====== Source material

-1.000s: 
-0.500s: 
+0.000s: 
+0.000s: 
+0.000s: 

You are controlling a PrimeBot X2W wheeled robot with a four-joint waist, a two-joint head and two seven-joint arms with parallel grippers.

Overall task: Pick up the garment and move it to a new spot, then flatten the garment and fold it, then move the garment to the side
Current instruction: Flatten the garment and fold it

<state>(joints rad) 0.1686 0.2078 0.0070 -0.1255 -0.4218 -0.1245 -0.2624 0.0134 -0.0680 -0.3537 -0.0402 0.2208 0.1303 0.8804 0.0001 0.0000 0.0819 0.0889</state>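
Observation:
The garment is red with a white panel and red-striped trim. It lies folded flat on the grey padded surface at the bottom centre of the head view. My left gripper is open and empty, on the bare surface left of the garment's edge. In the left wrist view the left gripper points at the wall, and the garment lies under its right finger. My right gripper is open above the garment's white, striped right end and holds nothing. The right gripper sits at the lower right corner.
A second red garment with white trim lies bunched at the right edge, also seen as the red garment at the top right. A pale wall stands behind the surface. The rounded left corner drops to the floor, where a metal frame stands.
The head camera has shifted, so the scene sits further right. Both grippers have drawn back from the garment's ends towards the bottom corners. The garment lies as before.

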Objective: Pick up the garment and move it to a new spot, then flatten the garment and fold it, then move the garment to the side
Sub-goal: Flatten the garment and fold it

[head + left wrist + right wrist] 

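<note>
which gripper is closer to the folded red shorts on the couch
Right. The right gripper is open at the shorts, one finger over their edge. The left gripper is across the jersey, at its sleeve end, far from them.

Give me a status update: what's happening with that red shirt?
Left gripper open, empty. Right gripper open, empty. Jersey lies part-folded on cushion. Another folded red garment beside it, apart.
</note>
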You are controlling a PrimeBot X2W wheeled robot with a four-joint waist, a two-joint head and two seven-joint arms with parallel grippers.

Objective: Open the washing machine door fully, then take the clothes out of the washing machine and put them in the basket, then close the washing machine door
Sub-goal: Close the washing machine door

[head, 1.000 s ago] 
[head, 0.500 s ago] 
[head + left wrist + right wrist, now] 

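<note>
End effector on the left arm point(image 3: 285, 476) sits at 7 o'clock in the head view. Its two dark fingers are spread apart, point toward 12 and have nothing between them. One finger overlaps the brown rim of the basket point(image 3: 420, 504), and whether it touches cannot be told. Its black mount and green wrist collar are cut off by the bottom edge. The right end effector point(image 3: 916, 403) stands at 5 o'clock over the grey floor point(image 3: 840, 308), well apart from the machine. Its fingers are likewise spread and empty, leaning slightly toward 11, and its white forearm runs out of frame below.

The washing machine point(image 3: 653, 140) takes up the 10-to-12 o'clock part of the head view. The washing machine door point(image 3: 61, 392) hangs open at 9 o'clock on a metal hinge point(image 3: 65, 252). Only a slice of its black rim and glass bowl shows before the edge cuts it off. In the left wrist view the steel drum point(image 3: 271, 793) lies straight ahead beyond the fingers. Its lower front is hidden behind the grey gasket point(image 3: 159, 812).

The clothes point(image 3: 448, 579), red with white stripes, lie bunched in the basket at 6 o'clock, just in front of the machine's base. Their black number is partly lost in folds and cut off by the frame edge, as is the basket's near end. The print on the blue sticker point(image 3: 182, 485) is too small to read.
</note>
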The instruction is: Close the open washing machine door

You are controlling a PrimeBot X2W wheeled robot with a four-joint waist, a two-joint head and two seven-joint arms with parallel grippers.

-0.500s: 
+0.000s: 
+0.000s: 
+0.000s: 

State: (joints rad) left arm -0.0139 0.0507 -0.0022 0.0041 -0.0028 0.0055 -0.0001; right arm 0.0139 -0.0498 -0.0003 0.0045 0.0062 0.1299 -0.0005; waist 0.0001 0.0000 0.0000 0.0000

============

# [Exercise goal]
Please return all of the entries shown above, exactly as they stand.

# [Result for this task]
-1.000s: 
-0.500s: 
+0.000s: 
+0.000s: 
+0.000s: 

You are controlling a PrimeBot X2W wheeled robot with a four-joint waist, a two-joint head and two seven-joint arms with parallel grippers.

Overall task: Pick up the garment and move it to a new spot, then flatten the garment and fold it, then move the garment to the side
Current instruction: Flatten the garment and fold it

<state>(joints rad) 0.1686 0.2078 0.0070 -0.1255 -0.4218 -0.1245 -0.2624 0.0134 -0.0680 -0.3537 -0.0402 0.2208 0.1303 0.8804 0.0001 0.0000 0.0819 0.0889</state>
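Observation:
The garment is red with a white panel and red-striped trim. It lies folded flat on the grey padded surface at the bottom centre of the head view. My left gripper is open and empty, on the bare surface left of the garment's edge. In the left wrist view the left gripper points at the wall, and the garment lies under its right finger. My right gripper is open above the garment's white, striped right end and holds nothing. The right gripper sits at the lower right corner.
A second red garment with white trim lies bunched at the right edge, also seen as the red garment at the top right. A pale wall stands behind the surface. The rounded left corner drops to the floor, where a metal frame stands.
The head camera has shifted, so the scene sits further right. Both grippers have drawn back from the garment's ends towards the bottom corners. The garment lies as before.
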
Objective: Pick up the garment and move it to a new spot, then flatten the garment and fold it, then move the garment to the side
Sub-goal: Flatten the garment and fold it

[head + left wrist + right wrist] 

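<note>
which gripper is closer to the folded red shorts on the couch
Right. The right gripper is open at the shorts, one finger over their edge. The left gripper is across the jersey, at its sleeve end, far from them.

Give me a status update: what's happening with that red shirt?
Left gripper open, empty. Right gripper open, empty. Jersey lies part-folded on cushion. Another folded red garment beside it, apart.
</note>
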You are controlling a PrimeBot X2W wheeled robot with a four-joint waist, a two-joint head and two seven-joint arms with parallel grippers.

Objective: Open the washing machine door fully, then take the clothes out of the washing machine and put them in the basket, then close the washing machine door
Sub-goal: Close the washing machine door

[head, 1.000 s ago] 
[head, 0.500 s ago] 
[head + left wrist + right wrist, now] 

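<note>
End effector on the left arm point(image 3: 285, 476) sits at 7 o'clock in the head view. Its two dark fingers are spread apart, point toward 12 and have nothing between them. One finger overlaps the brown rim of the basket point(image 3: 420, 504), and whether it touches cannot be told. Its black mount and green wrist collar are cut off by the bottom edge. The right end effector point(image 3: 916, 403) stands at 5 o'clock over the grey floor point(image 3: 840, 308), well apart from the machine. Its fingers are likewise spread and empty, leaning slightly toward 11, and its white forearm runs out of frame below.

The washing machine point(image 3: 653, 140) takes up the 10-to-12 o'clock part of the head view. The washing machine door point(image 3: 61, 392) hangs open at 9 o'clock on a metal hinge point(image 3: 65, 252). Only a slice of its black rim and glass bowl shows before the edge cuts it off. In the left wrist view the steel drum point(image 3: 271, 793) lies straight ahead beyond the fingers. Its lower front is hidden behind the grey gasket point(image 3: 159, 812).

The clothes point(image 3: 448, 579), red with white stripes, lie bunched in the basket at 6 o'clock, just in front of the machine's base. Their black number is partly lost in folds and cut off by the frame edge, as is the basket's near end. The print on the blue sticker point(image 3: 182, 485) is too small to read.
</note>
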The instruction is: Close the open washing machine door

You are controlling a PrimeBot X2W wheeled robot with a four-joint waist, a two-joint head and two seven-joint arms with parallel grippers.

-0.500s: 
+0.000s: 
+0.000s: 
+0.000s: 

State: (joints rad) left arm -0.0139 0.0507 -0.0022 0.0041 -0.0028 0.0055 -0.0001; right arm 0.0139 -0.0498 -0.0003 0.0045 0.0062 0.1299 -0.0005; waist 0.0001 0.0000 0.0000 0.0000

No additional answer is expected.